The new version 5 includes a processing tab to manually include and exclude files by extension and size, as well as the ability to import the most current National Software Reference Library Reference Data Set to deNIST or remove common computer files, such as binary and executable files, from a proposed collection. The NSRL RDS contains metadata on computer files which can be used to uniquely identify the files and their origin using an MD5 hash. The new PowerSearch version also lets you add custom MD5 values to remove known files from a collection.The processing tab for PowerSearch includes a window to deNIST a collection and exclude known files by extension and size.

The new PowerSearch also has more advanced tagging capabilities, but has yet to incorporate any predictive coding.
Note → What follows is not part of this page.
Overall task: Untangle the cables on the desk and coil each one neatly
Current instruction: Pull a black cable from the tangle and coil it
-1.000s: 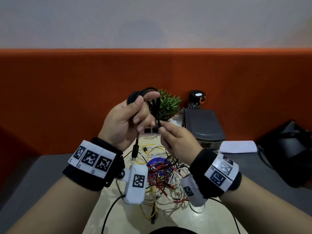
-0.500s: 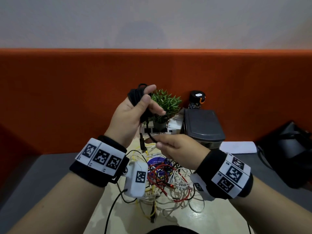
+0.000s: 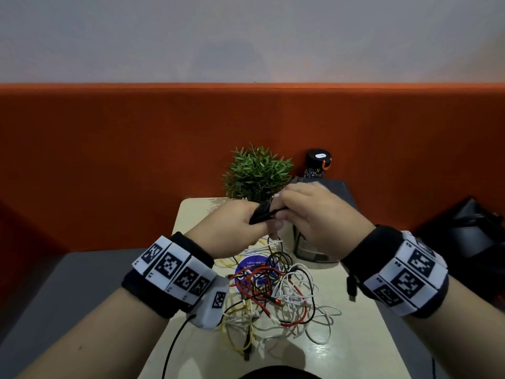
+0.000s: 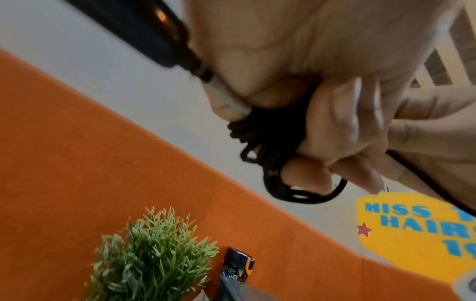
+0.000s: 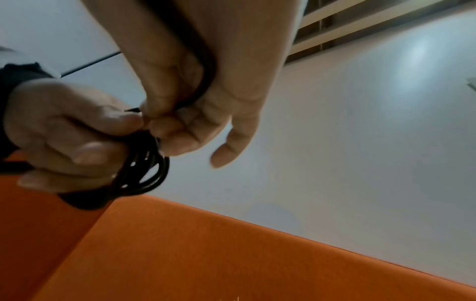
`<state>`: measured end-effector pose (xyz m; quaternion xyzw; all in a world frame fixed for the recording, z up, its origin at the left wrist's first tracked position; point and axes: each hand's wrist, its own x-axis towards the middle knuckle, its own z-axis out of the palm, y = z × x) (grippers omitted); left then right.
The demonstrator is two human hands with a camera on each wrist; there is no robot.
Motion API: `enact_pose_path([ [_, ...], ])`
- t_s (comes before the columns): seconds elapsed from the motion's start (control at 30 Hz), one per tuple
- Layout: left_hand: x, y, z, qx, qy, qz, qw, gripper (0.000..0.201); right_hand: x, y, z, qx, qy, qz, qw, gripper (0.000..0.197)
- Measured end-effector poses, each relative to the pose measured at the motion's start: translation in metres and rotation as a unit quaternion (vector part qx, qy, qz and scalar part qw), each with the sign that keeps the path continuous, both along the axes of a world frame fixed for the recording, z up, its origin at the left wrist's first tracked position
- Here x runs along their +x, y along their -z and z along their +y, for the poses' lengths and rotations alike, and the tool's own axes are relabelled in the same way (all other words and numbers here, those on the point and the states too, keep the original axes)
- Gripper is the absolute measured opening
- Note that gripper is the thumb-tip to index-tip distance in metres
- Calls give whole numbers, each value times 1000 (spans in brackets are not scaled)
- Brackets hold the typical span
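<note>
A black cable coil (image 3: 261, 216) (image 4: 273, 163) (image 5: 144, 171) is held in the air above the desk. My left hand (image 3: 240, 228) (image 5: 64, 138) grips the coil with its fingers curled round the loops. My right hand (image 3: 308, 212) (image 5: 185, 114) meets it from the right and pinches the loose black strand against the coil (image 5: 203, 81). Below both hands a tangle of red, white, yellow and black cables (image 3: 273, 294) lies on the beige desk (image 3: 341, 340).
A green potted plant (image 3: 257, 173) (image 4: 152, 256) stands at the back of the desk against the orange partition (image 3: 136, 160). Beside it are a dark bottle (image 3: 317, 164) and a grey lidded box (image 3: 344, 192). A black bag (image 3: 464, 242) sits far right.
Both hands have come down and together over the desk. The left hand lowered the coil from in front of the plant, and the right hand rose to close on it.
</note>
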<state>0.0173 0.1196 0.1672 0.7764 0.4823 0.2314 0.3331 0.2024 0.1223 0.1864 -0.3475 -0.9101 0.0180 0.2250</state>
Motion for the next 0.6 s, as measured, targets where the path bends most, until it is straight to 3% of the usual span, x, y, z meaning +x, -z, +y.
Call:
enact_pose_path([
  [0.13, 1, -2, -4, -60, -5, -32, 998, 34, 3, 7, 1, 210, 91, -34, 973, 19],
  [0.23, 4, -3, -7, -100, 10, -60, 993, 34, 3, 13, 5, 203, 96, -9, 974, 27],
  [0.33, 7, -2, -11, -158, 38, -143, 976, 33, -5, 15, 2, 50, 84, 105, 990, 28],
  [0.4, 8, 0, -13, -185, 65, -200, 960, 32, -7, 15, 0, -84, 65, 157, 982, 35],
  [0.47, 8, 2, -14, -193, 84, -253, 944, 29, -6, 13, -1, -236, 14, 247, 940, 42],
  [0.53, 6, 3, -15, -195, 99, -298, 929, 31, -2, 13, -3, -368, -43, 341, 864, 47],
  [0.57, 4, 3, -14, -197, 110, -316, 922, 35, 0, 14, -3, -400, -64, 352, 844, 53],
  [0.6, 4, 3, -14, -200, 119, -329, 915, 38, 2, 16, -4, -412, -75, 336, 844, 62],
])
Girts Jansons, CEO of DATAssimilate, says predictive technology will be included in the next major release.

To further remove known, irrelevant files from a collection, PowerSearch can automatically exclude small files, from one to 50 bytes, that may not be sufficient in size to hold content relevant to litigation or investigation. After you make all the file exclusions, PowerSearch can report on excluded files in the index tab, along with files that were not indexed. But you have to remove a check from a box to surface a report of excluded files that is normally hidden.

Test Drive

The program installs into 235 megabytes of disk space but space requirements grew as I collected and indexed content. Along with the PowerSearch program, DATAssimilate also installed onto my Lenovo T520 ThinkPad Laptop (running Windows Windows 7) a copy of Transym TOCR Viewer Pro 3.3 to extract text from images for indexing.

After the installation, I created a new project and selected file system sources for possible collection. When I earmarked directories on the local file system, PowerSearch identified archive files such as .zip and .pst for advanced processing. I skipped the Exchange mail collection and entered my Twitter handle to search and collect Tweets of interest to a query, litigation or investigation.

The selective content acquisition via keyword search of Tweets from my Twitter account LTNSeanDoherty was successful. Collecting messages from Gmail also went well, but I could not search and collect messages. I had to download all the mail and then search, cull and collect it. PowerSearch extracted messages from all the Gmail system folders, e.g., All Mail, Sent Mail, Starred and Trash, without prompting.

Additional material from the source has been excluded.